▶ [Your goal]: In the records below, find each line with the word "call" and copy it.

(Collected data entries)
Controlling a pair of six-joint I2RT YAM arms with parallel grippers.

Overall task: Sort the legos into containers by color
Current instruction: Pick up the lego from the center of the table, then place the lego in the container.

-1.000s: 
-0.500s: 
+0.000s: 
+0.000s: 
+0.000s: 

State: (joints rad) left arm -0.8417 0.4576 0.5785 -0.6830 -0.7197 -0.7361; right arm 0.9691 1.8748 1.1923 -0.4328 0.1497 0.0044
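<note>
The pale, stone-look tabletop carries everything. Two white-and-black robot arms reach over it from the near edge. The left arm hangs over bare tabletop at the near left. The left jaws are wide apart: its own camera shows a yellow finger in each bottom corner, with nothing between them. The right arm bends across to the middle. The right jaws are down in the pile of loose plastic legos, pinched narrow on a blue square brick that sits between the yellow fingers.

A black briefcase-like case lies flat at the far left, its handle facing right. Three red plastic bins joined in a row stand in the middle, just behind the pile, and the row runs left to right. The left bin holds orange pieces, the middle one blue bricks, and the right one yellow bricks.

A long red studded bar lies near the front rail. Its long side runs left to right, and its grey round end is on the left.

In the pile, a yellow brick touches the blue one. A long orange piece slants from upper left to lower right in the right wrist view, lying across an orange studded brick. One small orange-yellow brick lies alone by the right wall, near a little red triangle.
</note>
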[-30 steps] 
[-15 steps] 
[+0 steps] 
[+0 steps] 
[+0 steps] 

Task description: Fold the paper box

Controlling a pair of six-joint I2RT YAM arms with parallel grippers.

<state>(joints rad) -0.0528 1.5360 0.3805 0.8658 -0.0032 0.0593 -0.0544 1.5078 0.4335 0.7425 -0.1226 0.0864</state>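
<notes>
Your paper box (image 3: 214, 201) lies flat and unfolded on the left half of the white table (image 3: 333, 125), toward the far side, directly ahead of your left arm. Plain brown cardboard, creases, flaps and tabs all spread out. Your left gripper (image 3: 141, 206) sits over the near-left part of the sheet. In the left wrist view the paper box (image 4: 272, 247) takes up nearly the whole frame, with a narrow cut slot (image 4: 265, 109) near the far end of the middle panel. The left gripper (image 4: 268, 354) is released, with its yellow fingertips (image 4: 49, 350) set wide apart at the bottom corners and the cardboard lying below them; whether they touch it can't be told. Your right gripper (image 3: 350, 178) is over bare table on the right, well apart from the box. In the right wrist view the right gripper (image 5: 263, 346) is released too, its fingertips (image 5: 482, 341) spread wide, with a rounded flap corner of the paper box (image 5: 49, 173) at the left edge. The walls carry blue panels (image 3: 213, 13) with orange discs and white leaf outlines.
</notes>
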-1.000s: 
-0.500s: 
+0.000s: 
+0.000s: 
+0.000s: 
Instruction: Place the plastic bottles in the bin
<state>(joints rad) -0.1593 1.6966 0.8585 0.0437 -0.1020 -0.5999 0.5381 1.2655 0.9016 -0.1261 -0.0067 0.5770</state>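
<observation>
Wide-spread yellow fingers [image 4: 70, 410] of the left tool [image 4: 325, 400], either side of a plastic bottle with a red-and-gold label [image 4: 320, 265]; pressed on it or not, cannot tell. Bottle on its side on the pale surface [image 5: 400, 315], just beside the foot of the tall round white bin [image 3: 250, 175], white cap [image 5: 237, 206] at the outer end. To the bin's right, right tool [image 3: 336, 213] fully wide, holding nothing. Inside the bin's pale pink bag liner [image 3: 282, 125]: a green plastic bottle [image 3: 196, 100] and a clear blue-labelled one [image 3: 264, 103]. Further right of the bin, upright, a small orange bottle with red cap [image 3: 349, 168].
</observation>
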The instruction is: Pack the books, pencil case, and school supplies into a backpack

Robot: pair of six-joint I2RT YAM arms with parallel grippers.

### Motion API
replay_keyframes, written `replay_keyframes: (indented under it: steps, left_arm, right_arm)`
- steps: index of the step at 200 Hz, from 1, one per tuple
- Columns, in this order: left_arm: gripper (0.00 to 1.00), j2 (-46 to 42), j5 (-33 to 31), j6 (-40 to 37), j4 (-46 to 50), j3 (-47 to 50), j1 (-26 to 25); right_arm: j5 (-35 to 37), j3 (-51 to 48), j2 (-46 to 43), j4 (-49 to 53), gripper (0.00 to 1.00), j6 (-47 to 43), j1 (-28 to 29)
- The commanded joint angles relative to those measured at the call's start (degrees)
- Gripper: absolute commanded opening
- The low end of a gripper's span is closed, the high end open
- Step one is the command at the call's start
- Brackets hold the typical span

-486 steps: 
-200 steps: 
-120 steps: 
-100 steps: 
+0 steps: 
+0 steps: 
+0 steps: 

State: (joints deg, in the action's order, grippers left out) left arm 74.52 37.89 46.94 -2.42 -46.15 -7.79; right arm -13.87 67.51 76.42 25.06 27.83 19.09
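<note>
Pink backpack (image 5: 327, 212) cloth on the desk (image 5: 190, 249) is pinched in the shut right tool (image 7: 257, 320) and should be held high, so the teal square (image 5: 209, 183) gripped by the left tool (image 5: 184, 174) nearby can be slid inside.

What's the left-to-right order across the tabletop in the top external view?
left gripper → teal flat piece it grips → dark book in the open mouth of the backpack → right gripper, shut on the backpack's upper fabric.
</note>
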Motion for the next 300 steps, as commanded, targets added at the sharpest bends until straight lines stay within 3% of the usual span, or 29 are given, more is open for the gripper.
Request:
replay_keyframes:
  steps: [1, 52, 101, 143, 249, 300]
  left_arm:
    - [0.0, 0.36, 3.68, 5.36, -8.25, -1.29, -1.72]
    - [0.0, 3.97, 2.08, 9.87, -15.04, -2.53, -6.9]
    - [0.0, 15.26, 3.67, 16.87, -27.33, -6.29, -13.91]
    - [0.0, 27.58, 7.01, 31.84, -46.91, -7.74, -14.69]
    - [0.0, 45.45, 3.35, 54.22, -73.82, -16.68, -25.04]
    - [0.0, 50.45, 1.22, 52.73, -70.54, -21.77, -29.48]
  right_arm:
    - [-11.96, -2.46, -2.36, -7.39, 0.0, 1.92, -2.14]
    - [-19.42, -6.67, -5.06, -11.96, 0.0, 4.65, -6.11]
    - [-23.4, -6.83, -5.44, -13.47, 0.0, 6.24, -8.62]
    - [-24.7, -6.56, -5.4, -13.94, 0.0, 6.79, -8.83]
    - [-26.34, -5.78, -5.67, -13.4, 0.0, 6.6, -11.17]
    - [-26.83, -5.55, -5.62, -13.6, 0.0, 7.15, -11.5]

▶ [Response for this exercise]:
- The commanded joint angles relative to those measured at the call's start (degrees)
- Step one is the command at the call's start

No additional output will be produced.